Berangkat ke kantor, hanyalah ada pemandangan tembok dan atap2 rumah penduduk.

Dan sama saat pulang.

Saat malam untuk beristirahat, kubayangkan lagi sebuah janji yang telah kulontarkan pada malam sebelumnya.

Banyak yang menemui ruang kosong. Banyak yang menguap. Janji untuk menghubungi keluarga terlupa-lupa, janji untuk segalanya, beberapa tak memuaskan.

Ya, tempat untuk kembali adalah kontrakan dan kasur pembaringan di mana di sana akan terpikir ulang segalanya. Membosankan.

Tapi memang harus aku jalani, karena inilah sementara kemampuanku dan kesadaran akan ketetapan Tuhan atas kesanggupanku berjuang.

Bila semua yang aku miliki dan laksanakan sekarang adalah titipan dari-Nya, maka apakah aku baik jika berat mengembankannya?

Setiap orang pasti akan menemukan titik jenuh pada suatu saat, betapa pun menariknya kehidupan pada awalnya dan betapa pun bergairahnya dalam perjalanan awal.

Tapi bagaimana dengan janjikku yang selalu terngiang menjelang tidur dan teringat kala paginya?

Mungkin yang perlu aku tingkatkan sekarang adalah berusaha menghilangkan gelisah. Menguatkan kegoyahan kaki yang gampang membelok pada wilayah yang mubah dan percuma.

Mungkin adalah satu suntikan semangat untuk kembali memperbaiki pandangan dan tekad yang telah merapuh.

Kembali pada semangat bertarung, duh sepertinya ini berlebihan, dan memenuhi satu rindu untuk mendapatkan senyumnya hati.
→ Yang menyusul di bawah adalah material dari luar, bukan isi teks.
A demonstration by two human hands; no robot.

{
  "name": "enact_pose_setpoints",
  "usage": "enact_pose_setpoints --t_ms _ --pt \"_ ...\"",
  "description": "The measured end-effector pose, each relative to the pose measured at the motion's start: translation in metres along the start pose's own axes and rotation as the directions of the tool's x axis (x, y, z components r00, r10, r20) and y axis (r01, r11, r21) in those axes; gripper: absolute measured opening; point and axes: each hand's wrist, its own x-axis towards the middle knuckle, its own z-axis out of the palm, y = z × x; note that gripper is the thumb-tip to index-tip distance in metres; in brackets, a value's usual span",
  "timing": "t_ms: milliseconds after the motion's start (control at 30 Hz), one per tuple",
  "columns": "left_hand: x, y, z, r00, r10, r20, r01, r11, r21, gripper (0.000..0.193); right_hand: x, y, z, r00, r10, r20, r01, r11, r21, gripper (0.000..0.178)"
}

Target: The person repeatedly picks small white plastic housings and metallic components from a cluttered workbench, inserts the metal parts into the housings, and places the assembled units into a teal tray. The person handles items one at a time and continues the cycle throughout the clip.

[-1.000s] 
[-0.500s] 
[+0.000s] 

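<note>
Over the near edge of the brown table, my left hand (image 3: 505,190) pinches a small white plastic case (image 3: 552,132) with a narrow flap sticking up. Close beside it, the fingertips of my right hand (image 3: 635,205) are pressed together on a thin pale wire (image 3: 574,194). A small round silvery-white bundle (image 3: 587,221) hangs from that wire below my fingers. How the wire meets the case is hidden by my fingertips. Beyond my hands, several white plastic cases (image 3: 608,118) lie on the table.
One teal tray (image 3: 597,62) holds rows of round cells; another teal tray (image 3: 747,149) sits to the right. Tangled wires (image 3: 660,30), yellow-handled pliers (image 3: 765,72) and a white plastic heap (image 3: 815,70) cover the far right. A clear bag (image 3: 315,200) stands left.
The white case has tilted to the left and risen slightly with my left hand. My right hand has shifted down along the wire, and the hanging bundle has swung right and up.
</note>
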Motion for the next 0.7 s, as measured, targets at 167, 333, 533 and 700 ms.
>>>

Teringat waktu masih mahasiswa, betapa rencana tersusun begitu hebat, planning sebuah perjuangan yang telah kugagas dengan mantap. Kuikuti seminar-seminar manajemen, kubaca buku-buku tokoh dunia, hingga tampak aku seperti orang gila dengan semangat yang menggunung, tapi semua itu menggelepar setelah aku lulus.

Pun sekarang, berangkat kerja dengan semangat, mendapatkan ide di kantor dan ide itu kemudian terkapar setelah sampai rumah. Jari kaku di atas keyboard.

Kupahami dalam diriku, bahwa aku tak bisa memelihara secara continue. Hatikku begitu gampang terbolak-balik. a dan n, r dan l, enam dan delapan, hanya berkumpul pada susunan acak. Tidak bisa menyusun secara matematis.

Janjiku menguap

Janjiku adalah sebuah hiburan agar aku bisa tidur dengan nyaman

Perpanjangan waktu, penambahan tenaga, sehat, dan sempat tak termanfaatkan maksimal. Aku tak pernah mengenal percepatan.

Bila janji menjadi tiada, apakah aku masih bisa menghibur diri, bahwa hidup tak harus neko-neko?

Bila janji menjadi tiada, apakah aku harus menerima penilaian orang bahwa hidup tak kupahami sebagai medan perjuangan?

Setulus apakah keinginanku untuk mendapatkan titipan dan menjalankannya, meminta dan mencarinya, mensyukuri atau mengurangkannya, membagi atau memiliki sendiri, mungkin akan menjadi sebuah kiblat.

Sementara, berubah, zig zag, atau abadi menjadi tidak penting. Kalau boleh demikian, berair mata adalah bukan sebuah pertahanan dan jalan kelegaan sesaat. Maka aku berkewajiban untuk membuat jawaban.

Bila berlari tidak lebih baik daripada duduk, bila sekarang atau besok bukan sebuah tingkat, bila hitam dan putih bukan sebuah blok, maka aku tak perlu membuat pilihan.

Hanya saja, janjiku akan terus kubangun, dan semogaku bukanlah mantra, melainkan bunga-bunga yang merangkai taman!